Sur ces  explications, nous  arrivons à la prochaine station au quartier Fougerole à Yaoundé. Ici, entre véhicules de tourisme, taxis, autres mini-bus, mototaxis et autres personnes munies de bidons, c’est sauve qui peut. Chacun veut être servi le premier. Le motorboy descend et s’assure qu’il y a le gasoil. A la grande  surprise de tous, la réponse est « oui ». Mais, il faut s’aligner et patienter son tour. Environ 30 minutes d’attente, notre mini-bus se sert à la pompe.

Le chauffeur demande le produit pour 10 000 francs CFA. « Non, tu ne peux pas déborder la limite de 5 000 FCFA. Ici, on rançonne. Chaque usager a droit au gasoil de 5 000 FCFA. On doit servir le maximum de personnes », a-t-elle précisé. Contraint, le chauffeur n’a pas pu faire autrement.

Du côté de Mballa 2, la  situation est encore plus difficile. Les véhicules sont en attente sur une file allant du Carrefour Régis jusqu’au quartier Emana. La même pénurie est observée sur toute  l’étendue du territoire nationale. Les camions qui desservent la partie septentrionale du pays sont stationnés à Douala et à Yaoundé. Ils sont dans l’attente du carburant pour enfin se remettre en route.

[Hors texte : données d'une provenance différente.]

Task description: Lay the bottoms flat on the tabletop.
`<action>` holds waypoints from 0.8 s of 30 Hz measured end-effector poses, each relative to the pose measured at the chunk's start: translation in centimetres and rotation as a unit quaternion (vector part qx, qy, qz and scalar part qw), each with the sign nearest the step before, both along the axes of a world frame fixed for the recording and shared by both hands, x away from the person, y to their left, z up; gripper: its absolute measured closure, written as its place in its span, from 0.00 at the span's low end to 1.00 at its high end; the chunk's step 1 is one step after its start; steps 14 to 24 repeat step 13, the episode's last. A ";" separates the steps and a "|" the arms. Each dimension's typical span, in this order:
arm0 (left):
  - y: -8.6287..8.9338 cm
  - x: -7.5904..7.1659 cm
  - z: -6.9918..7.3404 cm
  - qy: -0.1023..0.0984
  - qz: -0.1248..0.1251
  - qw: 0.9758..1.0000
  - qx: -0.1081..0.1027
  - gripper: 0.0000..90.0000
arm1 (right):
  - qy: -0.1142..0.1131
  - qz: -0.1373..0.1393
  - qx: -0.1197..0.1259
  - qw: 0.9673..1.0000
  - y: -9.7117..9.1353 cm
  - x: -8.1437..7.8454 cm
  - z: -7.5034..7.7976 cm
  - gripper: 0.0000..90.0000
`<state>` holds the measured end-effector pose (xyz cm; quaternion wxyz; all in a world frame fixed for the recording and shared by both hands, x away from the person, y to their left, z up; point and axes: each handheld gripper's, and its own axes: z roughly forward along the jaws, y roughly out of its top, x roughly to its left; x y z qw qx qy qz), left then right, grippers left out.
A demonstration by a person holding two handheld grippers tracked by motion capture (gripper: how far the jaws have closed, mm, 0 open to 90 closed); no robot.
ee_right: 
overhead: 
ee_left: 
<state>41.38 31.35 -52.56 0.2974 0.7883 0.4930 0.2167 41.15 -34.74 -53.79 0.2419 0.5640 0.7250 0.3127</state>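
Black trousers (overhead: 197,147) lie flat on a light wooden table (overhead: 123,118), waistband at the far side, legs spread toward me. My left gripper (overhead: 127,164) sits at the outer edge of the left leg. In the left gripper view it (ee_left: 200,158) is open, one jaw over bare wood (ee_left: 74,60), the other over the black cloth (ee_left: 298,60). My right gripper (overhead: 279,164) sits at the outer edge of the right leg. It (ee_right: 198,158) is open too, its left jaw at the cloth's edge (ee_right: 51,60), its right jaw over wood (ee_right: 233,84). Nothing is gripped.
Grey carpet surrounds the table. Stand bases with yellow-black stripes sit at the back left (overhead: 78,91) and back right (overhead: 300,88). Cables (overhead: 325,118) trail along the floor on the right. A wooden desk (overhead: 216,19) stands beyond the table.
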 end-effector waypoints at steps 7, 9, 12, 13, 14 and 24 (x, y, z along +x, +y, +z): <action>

Face à cette situation, le gouvernement a annoncé lundi 11 juillet des mesures prises pour pallier la pénurie.

Cameroun : le gouvernement prend des dispositions face à la pénurie de carburant

Le ministre de l’Eau et de l’Energie Gaston Eloundou Essomba annonce le déchargement progressif de 185 000 mètres cube de carburant dès le 11 juillet 2022.

La sécheresse des pompes dans des stations-services observée depuis le week-end dernier a provoqué la réaction du gouvernement. « Ces perturbations sont dues principalement à l’importante  enveloppe de la subvention des prix à la pompe qu’il faut qu’il faut mobiliser en temps réel pour assurer les importations des produits pétrolier. Pour le seul mois de juin, cette subvention encore appelée manque à gagner s’élève à 80 milliards de francs CFA », annonce le ministre de l’Eau et de l’Energie dans un communiqué en date du 11 juillet 2022.

Néanmoins, à en croire le communiqué, sur instruction du président de la République Paul Biya, des mesures ont été prises pour pallier la pénurie. Depuis lundi 11 juillet 2022, des volumes de produits pétroliers parvenus au pays par les eaux, sont déchargés à l’entrée du pays.

Il s’agit de « 28 000 mètres cube de Super, 22 000 mètres cube de Gasoil et 12 000 mètres cube de Jet A1 », déclare le ministre. Le membre du gouvernement précise que ces produits seront mis à la consommation de manière progressive. Et que « des volumes supplémentaires de 88 000 mètres cube de Gasoil et 35 000 mètre cube de Super sont disponibles dans nos eaux et seront déchargés dans les prochains jours », rassure Gaston Eloundou Essomba.

Pour rappel, il y a quelque temps, le gouvernement a volé au secours de la Sosucam pour lui permettre de continuer à produire du sucre. L’entreprise a annoncé le 22 avril dernier, la suspension des activités à l’usine de Mbandjock, en raison des restrictions de fourniture du Gasoil par son fournisseur. Grâce au gouvernement, dans un contexte de hausse généralisée des prix du carburant à l’échelle mondiale,  Sosucam a bénéficié d’une livraison de carburant. 222 000 litres de gasoil, soit respectivement 71 000, 95 000 et 56 000 litres les 22, 23 et 25 avril.

Par ailleurs, l’Etat continue de procéder par  subvention, pour maintenir le prix actuel du carburant. Selon le ministre du Commerce Luc Magloire Mbarga Atangana, l’État devrait dépenser 672 milliards de FCFA en termes de subventions en 2022, soit 376 milliards pour le gasoil.